Elena stared at the boy as the room blurred around her.
“Who is your mother?” she whispered.
The boy swallowed painfully.
“Maria.”
The penlight slipped from Elena’s hand.
Maria had been her younger sister.
Missing for six years.
Declared dead by everyone except Elena, who never stopped checking hospital records, shelters, and police reports.
The woman in the navy suit moved toward the boy. “We’re leaving.”
Elena stood between them.
“No, you’re not.”
The boy began to cry silently, his whole body shaking in the chair.
“She gives me drops,” he whispered. “She says if I talk, my face will get worse.”
Elena turned cold.
The woman’s lips trembled, but she forced a laugh. “He’s sick. He makes things up.”
The boy reached under his collar and pulled out a broken necklace.
Elena covered her mouth.
It was Maria’s.
The tiny silver heart she had given her the night before she disappeared.
Inside was a photo of two sisters.
Elena and Maria.
The boy whispered, “Mom said you would know.”
Elena dropped to her knees and took his face gently in both hands, careful not to touch the swollen side.
“What’s your name, sweetheart?”
“Leo.”
Her eyes filled.
Maria had always said if she had a son, she would name him Leo.

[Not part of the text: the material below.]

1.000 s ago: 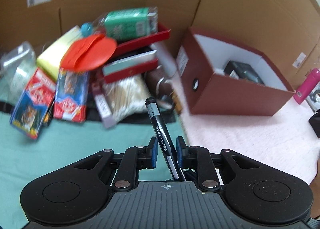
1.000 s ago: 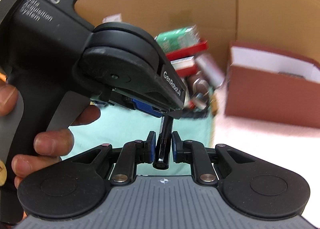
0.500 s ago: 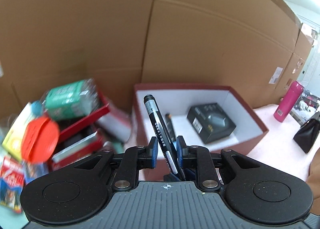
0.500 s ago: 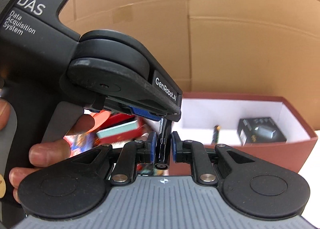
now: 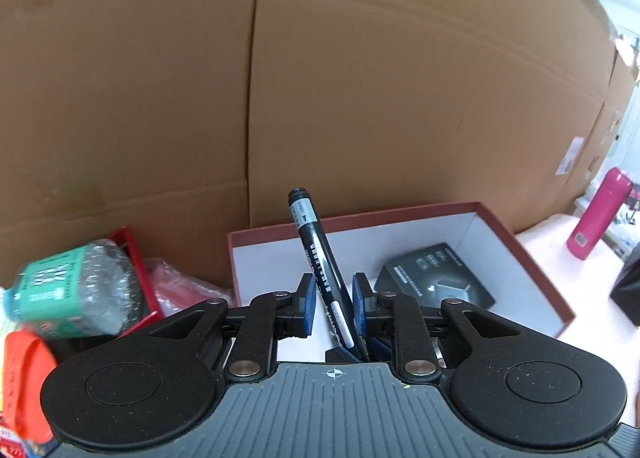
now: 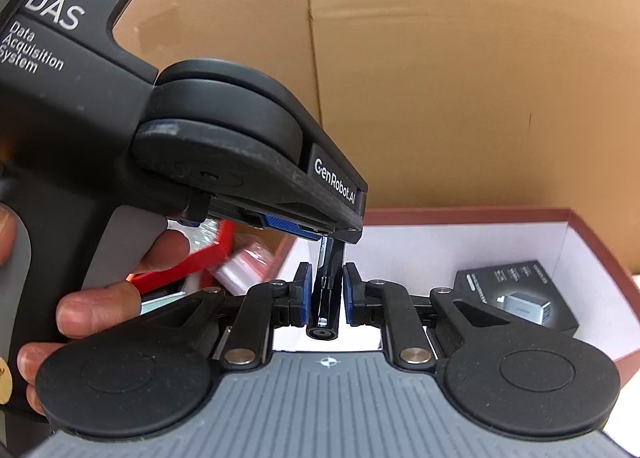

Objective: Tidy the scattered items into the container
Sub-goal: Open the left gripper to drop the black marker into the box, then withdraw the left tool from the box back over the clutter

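My left gripper (image 5: 334, 298) is shut on a black marker pen (image 5: 318, 258), which points up and away over the red-brown box (image 5: 532, 254) with white inner walls. My right gripper (image 6: 325, 294) is shut on the same marker (image 6: 326, 298) at its other end, just under the left gripper's fingers (image 6: 292, 224). A black small carton (image 5: 436, 282) lies inside the box; it also shows in the right wrist view (image 6: 516, 294). The box's far wall shows in the right wrist view (image 6: 460, 234).
Left of the box lies a pile: a green bubble-wrapped pack (image 5: 76, 290), a red tray (image 5: 136, 266), an orange lid (image 5: 24, 374). A cardboard wall (image 5: 360, 78) stands behind. A pink bottle (image 5: 598, 214) stands at the far right. A hand (image 6: 100, 298) holds the left gripper.
Both grippers have carried the marker from above the pile to the right and over the box. The box now sits directly ahead and closer. The grips have not changed.
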`<state>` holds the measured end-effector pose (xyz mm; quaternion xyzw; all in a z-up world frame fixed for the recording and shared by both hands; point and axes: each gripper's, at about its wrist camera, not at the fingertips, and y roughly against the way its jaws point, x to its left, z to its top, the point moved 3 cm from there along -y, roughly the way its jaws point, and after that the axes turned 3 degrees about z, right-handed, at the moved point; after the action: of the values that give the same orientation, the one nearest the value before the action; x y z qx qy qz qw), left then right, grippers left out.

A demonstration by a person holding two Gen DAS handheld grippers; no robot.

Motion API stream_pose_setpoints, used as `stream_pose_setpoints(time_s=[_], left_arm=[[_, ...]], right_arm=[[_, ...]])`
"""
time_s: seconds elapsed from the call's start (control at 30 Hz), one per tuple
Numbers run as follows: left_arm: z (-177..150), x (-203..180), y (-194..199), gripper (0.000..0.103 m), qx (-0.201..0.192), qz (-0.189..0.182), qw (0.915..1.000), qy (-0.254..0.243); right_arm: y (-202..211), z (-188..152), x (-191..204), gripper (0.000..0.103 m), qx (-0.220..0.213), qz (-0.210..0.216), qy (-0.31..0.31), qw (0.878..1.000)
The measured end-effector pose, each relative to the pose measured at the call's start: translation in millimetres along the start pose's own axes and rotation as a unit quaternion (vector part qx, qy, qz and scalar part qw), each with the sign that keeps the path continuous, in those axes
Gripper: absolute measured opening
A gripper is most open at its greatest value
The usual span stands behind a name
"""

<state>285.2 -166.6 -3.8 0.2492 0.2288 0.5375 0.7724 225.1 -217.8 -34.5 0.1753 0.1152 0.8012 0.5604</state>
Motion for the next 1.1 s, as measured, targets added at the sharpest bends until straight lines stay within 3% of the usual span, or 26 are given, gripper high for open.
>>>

The woman grabbed her bag and stepped toward the door, but two orderlies blocked the hallway.
Elena’s voice shook as she called security.
Then she looked back at Leo.
“Where is Maria?”
Leo’s chin trembled.
“She’s alive,” he cried. “But she’s locked in the basement. She told me to get sick enough so someone would bring me here.”
Elena broke.
She pulled him against her carefully, sobbing into his hair.
“You found me,” she whispered. “You brave little boy, you found me.”
As police rushed down the hallway, Leo clung to her scrubs with both hands.
“Will you save Mom?”
Elena held him tighter, tears falling onto his shoulder.
“Yes,” she said. “And this time, nobody is taking either of you from us again.”